# PROVIDED INFORMATION
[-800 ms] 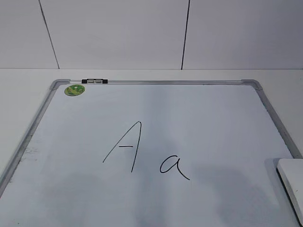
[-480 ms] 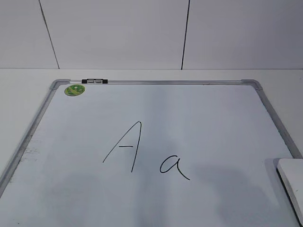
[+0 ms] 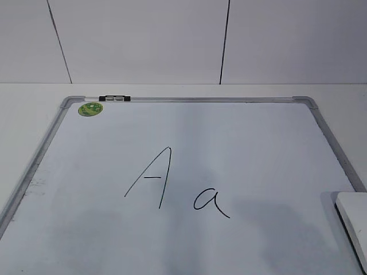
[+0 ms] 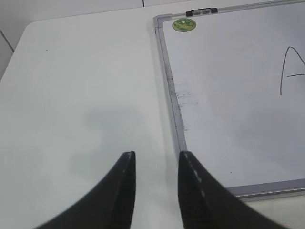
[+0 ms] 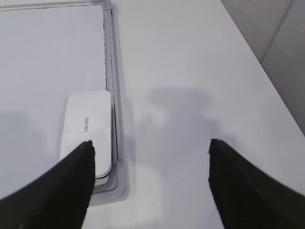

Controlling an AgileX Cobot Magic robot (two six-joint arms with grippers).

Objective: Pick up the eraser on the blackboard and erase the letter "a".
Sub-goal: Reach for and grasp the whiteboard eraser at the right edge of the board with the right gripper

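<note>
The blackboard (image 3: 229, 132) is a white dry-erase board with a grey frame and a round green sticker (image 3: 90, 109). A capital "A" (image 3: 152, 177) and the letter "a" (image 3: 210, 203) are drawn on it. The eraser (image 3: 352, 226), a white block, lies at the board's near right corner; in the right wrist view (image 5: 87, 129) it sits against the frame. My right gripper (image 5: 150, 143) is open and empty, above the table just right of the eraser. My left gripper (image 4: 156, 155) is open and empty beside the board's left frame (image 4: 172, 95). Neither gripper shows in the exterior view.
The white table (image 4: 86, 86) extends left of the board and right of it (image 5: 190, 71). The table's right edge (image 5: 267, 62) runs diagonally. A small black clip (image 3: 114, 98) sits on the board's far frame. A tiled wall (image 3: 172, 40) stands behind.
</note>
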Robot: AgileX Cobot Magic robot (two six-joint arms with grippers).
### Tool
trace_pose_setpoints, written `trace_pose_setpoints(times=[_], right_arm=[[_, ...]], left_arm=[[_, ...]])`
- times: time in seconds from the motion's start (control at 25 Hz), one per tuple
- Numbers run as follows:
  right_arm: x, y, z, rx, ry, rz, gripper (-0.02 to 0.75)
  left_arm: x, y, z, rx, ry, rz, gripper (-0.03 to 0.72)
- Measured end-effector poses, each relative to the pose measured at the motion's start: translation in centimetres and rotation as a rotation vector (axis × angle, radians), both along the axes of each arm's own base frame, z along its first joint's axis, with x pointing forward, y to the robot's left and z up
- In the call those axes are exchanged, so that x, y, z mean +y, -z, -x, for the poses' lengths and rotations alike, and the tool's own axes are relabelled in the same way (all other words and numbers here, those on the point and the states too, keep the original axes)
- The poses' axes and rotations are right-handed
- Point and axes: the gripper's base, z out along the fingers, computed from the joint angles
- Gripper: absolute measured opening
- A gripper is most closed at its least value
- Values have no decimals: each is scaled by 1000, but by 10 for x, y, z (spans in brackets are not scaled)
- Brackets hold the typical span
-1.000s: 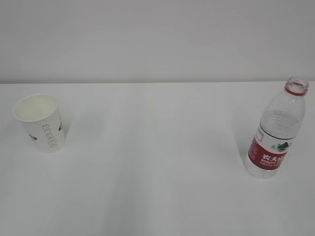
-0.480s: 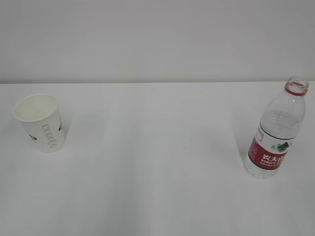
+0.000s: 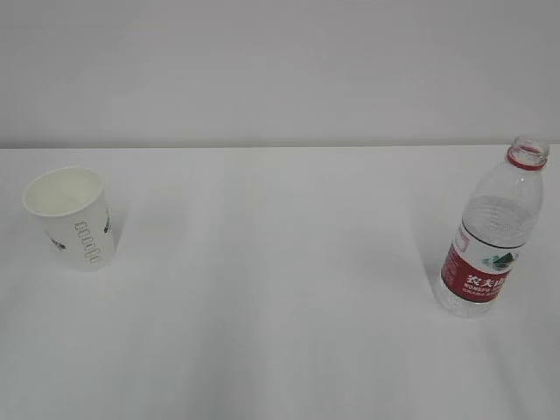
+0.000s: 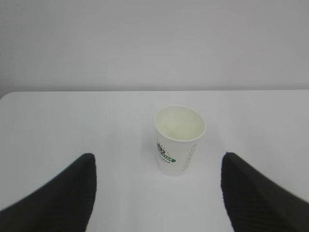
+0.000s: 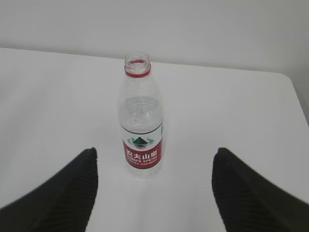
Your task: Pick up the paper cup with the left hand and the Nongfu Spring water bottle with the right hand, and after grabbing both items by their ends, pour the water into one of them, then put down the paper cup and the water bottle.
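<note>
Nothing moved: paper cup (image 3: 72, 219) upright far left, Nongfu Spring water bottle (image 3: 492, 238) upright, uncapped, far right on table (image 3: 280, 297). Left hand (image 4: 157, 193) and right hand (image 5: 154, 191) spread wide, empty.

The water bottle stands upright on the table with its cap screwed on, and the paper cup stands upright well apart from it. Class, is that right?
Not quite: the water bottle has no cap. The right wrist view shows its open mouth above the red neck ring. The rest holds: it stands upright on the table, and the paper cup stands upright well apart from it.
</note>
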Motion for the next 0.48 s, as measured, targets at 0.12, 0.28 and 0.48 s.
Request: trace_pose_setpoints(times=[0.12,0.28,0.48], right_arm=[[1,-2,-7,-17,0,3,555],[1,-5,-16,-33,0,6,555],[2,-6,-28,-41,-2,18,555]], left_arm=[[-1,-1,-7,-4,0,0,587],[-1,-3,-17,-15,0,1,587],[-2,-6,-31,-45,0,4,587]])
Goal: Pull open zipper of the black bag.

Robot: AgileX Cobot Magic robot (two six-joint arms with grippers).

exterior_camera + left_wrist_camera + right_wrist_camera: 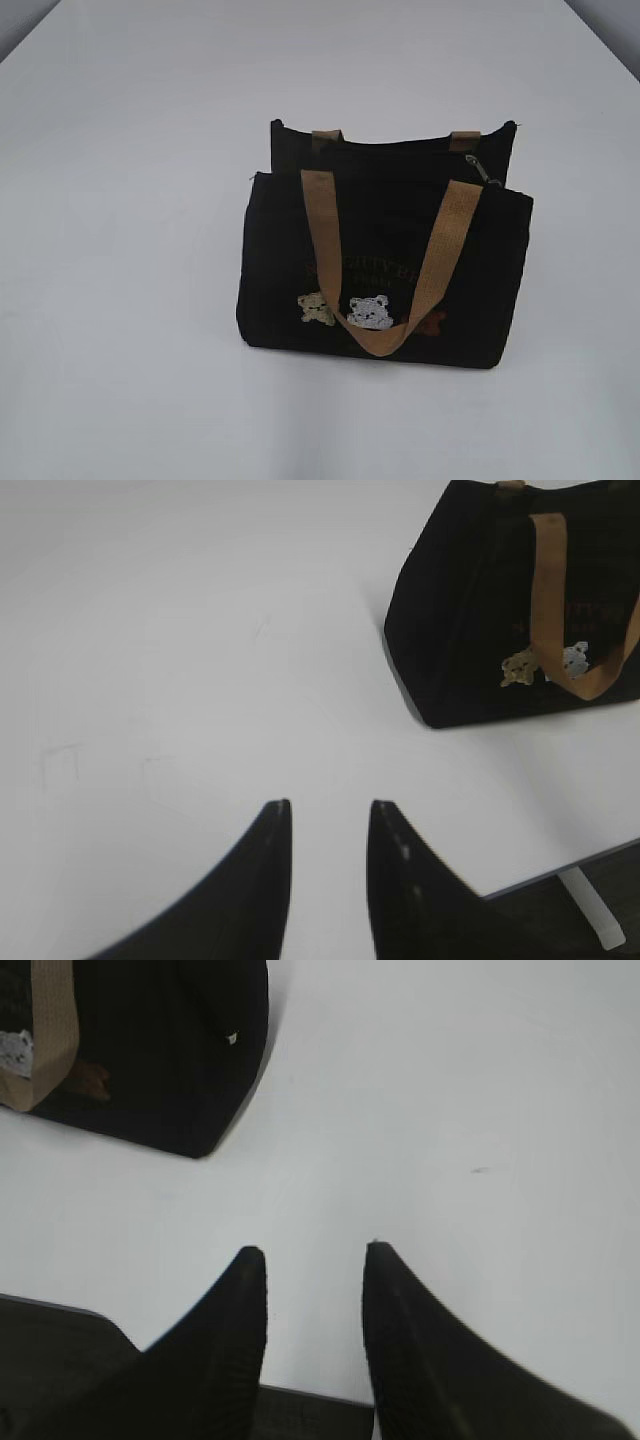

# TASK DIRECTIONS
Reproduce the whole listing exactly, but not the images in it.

# REPLY
[-800 ms] 
[-480 ms] 
[+0 ms] 
[+0 ms] 
[+0 ms] 

Controlling an AgileX Cobot Magic robot (two six-joint arms with grippers).

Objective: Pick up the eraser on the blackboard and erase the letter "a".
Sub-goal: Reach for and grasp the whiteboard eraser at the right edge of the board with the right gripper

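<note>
The blackboard (image 3: 229, 132) is a white dry-erase board with a grey frame and a round green sticker (image 3: 90, 109). A capital "A" (image 3: 152, 177) and the letter "a" (image 3: 210, 203) are drawn on it. The eraser (image 3: 352, 226), a white block, lies at the board's near right corner; in the right wrist view (image 5: 87, 129) it sits against the frame. My right gripper (image 5: 150, 143) is open and empty, above the table just right of the eraser. My left gripper (image 4: 156, 155) is open and empty beside the board's left frame (image 4: 172, 95). Neither gripper shows in the exterior view.
The white table (image 4: 86, 86) extends left of the board and right of it (image 5: 190, 71). The table's right edge (image 5: 267, 62) runs diagonally. A small black clip (image 3: 114, 98) sits on the board's far frame. A tiled wall (image 3: 172, 40) stands behind.
</note>
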Robot: AgileX Cobot Magic robot (two six-joint arms with grippers).
### Tool
trace_pose_setpoints, written `trace_pose_setpoints(times=[_], right_arm=[[_, ...]], left_arm=[[_, ...]])`
- times: time in seconds from the motion's start (control at 25 Hz), one per tuple
- Numbers run as follows:
  right_arm: x, y, z, rx, ry, rz, gripper (-0.02 to 0.75)
  left_arm: x, y, z, rx, ry, rz, gripper (-0.03 to 0.72)
- Measured end-effector poses, each relative to the pose measured at the motion's start: translation in centimetres and rotation as a rotation vector (axis × angle, radians), both along the axes of each arm's own base frame, z along its first joint's axis, with x pointing forward, y to the robot's left and z up
- In the call those axes are exchanged, so that x, y, z mean +y, -z, -x, for the poses' lengths and rotations alike, and the tool's own axes are relabelled in the same way (all other words and numbers here, those on the point and the states too, keep the original axes)
- The poses' axes and rotations are right-handed
- Point and axes: the gripper's base, z out along the fingers, computed from the joint angles
- Gripper: absolute measured opening
- A gripper is most closed at its least value
- Values have no decimals: each is scaled by 1000, but by 10 for x, y, z (spans in brackets are not scaled)
- Brackets hold the typical span
-1.000s: 
-0.480s: 
+0.000s: 
+0.000s: 
+0.000s: 
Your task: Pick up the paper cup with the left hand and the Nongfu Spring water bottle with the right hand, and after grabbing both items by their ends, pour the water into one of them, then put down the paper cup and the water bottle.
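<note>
Nothing moved: paper cup (image 3: 72, 219) upright far left, Nongfu Spring water bottle (image 3: 492, 238) upright, uncapped, far right on table (image 3: 280, 297). Left hand (image 4: 157, 193) and right hand (image 5: 154, 191) spread wide, empty.

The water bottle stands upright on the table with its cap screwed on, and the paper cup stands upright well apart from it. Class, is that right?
Not quite: the water bottle has no cap. The right wrist view shows its open mouth above the red neck ring. The rest holds: it stands upright on the table, and the paper cup stands upright well apart from it.
</note>
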Motion for the next 0.48 s, as measured, targets at 0.12, 0.28 and 0.48 s.
Request: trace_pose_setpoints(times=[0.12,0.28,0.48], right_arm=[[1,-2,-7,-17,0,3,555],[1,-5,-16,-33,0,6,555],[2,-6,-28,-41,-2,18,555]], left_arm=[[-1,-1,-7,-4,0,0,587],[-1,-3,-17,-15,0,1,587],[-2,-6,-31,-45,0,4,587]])
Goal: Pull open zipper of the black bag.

Robot: AgileX Cobot Magic robot (two six-joint arms with grippers).

exterior_camera + left_wrist_camera + right_wrist_camera: 

This exercise has nothing further to it.